Ethan Kleinberg is Class of 1958 Distinguished Professor of History and Letters at Wesleyan University,  Editor-in-Chief of History and Theory and was Director of Wesleyan University's Center for the Humanities. Kleinberg's wide-ranging scholarly work spans across the fields of history, philosophy, comparative literature and religion.

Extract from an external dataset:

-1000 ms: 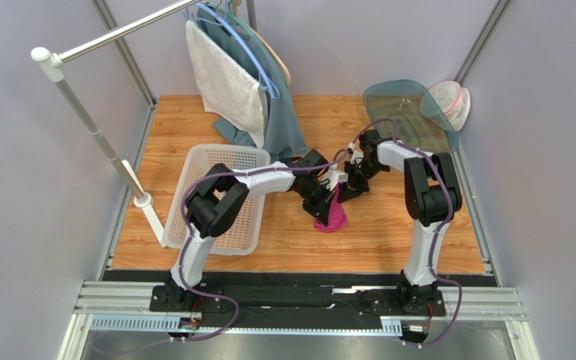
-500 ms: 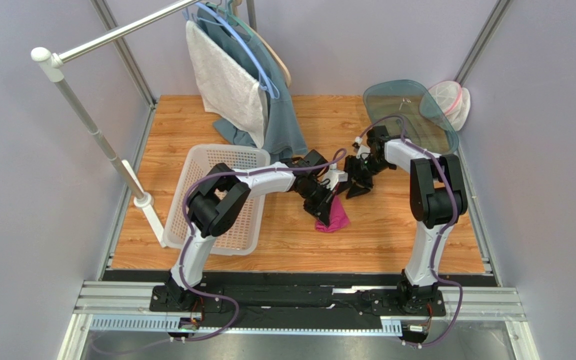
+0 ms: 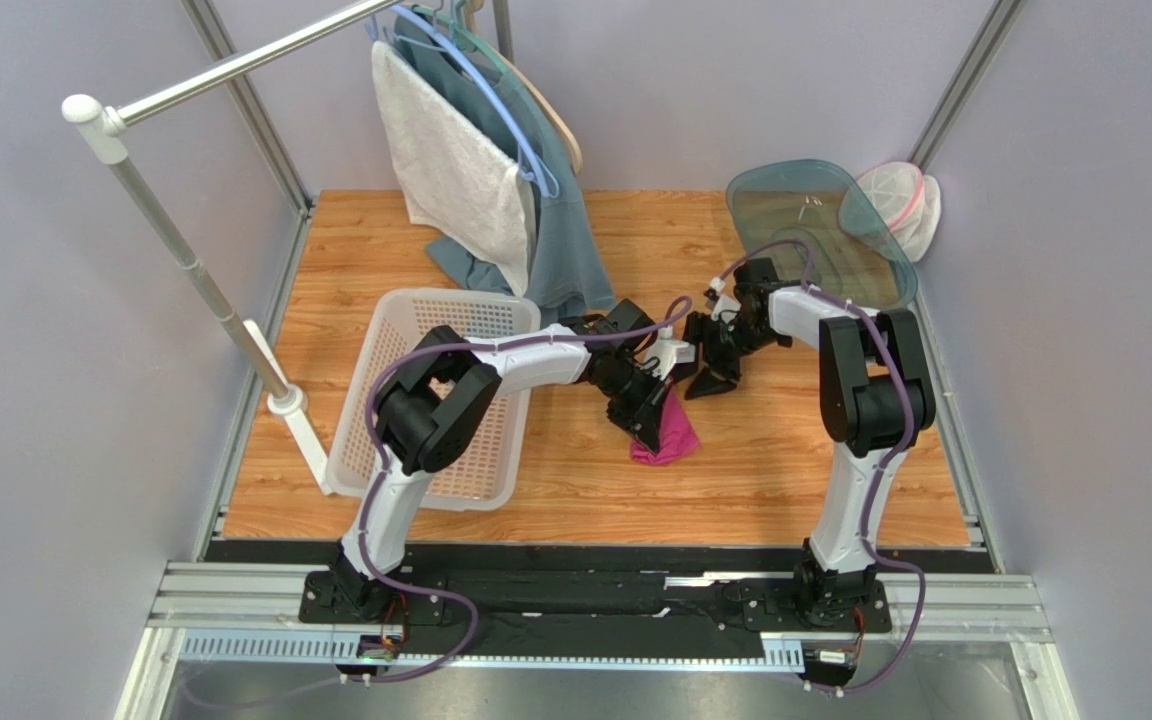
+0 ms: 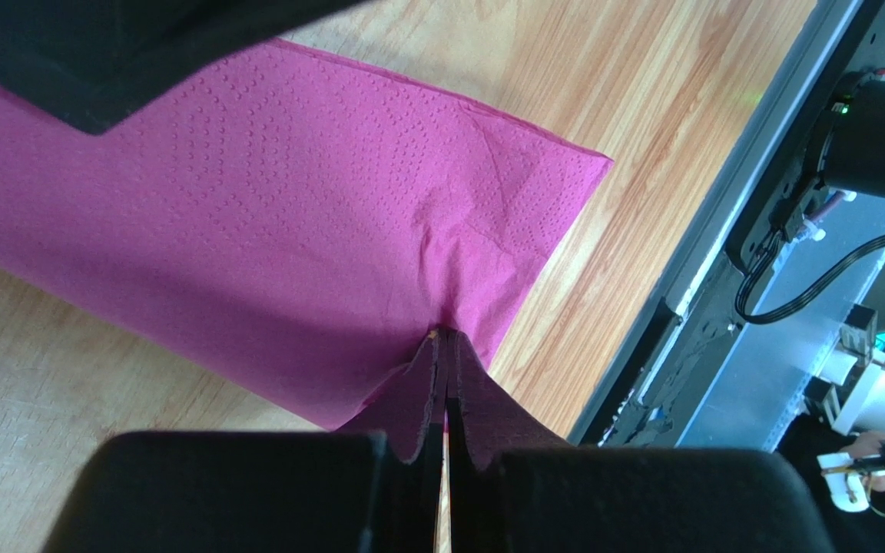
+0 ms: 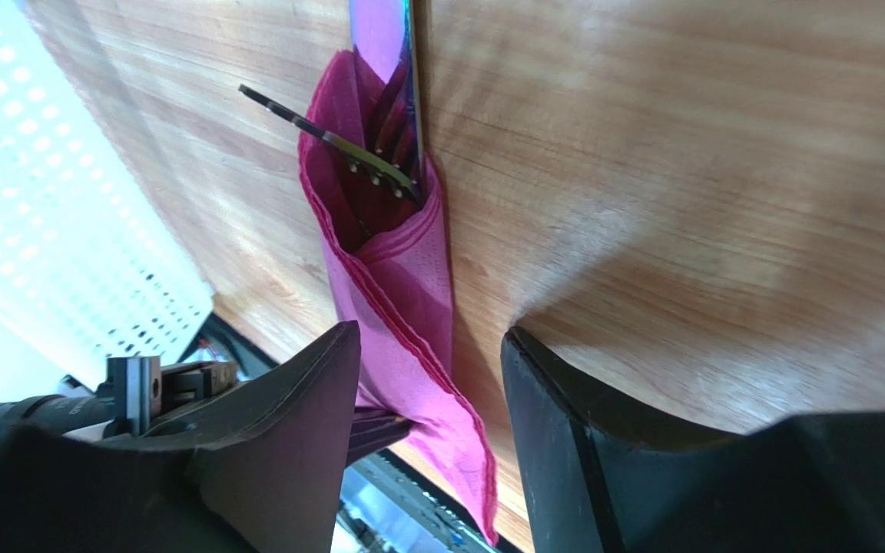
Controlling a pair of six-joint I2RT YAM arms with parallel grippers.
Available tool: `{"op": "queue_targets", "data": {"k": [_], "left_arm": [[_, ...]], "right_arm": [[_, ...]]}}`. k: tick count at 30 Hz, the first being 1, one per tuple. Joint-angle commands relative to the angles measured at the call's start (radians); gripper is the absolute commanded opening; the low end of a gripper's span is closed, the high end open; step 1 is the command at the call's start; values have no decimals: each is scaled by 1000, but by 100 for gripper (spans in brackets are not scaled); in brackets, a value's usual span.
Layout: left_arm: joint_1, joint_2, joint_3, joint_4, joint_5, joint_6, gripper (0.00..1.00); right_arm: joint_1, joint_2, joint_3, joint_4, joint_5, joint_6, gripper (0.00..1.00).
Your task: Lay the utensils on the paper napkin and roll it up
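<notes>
One pinching, one spread
Left gripper pinches the paper napkin; right gripper gapes over wrapped utensils, mid wooden table.

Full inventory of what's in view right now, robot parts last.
paper napkin: 1, magenta, table centre, wrapped round the utensils
utensils: at least 2 show, purple, ends sticking out of the napkin
basket: 1, white, table left
towel: 1, grey-white, hung on the rail
teal cloth: 1, beside the towel
hangers: several, blue and beige, on the rail
rail: 1, white, back left
plastic piece: 1, translucent teal-grey, back right
mesh bag: 1, white, pink rim, back right corner
table: 1, wood
left end effector: shut on the napkin's edge
right end effector: open, facing the roll
</notes>
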Motion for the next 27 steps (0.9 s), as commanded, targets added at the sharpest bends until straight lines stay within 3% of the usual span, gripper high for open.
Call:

Together with Joan Wallach Scott and Gary Wilder he is a member of the Wild On Collective who co-authored the "Theses on Theory and History" and started the #TheoryRevolt movement.
He is the author of Haunting History: for a deconstructive approach to the past and Generation Existential: Martin Heidegger’s Philosophy in France, 1927-61, which was awarded the 2006 Morris D. Forkosch prize for the best book in intellectual history, by the Journal of the History of Ideas and co-editor of the volume Presence: Philosophy, History, and Cultural Theory for the Twenty-First Century. He is completing a book length project titled The Myth of Emmanuel Levinas, on the Talmudic Lectures the French-Jewish philosopher Emmanuel Levinas presented in Paris between 1960 and 1990.

Biography 
His research interests include European intellectual history with special interest in France and Germany, critical theory, educational structures, and the philosophy of history.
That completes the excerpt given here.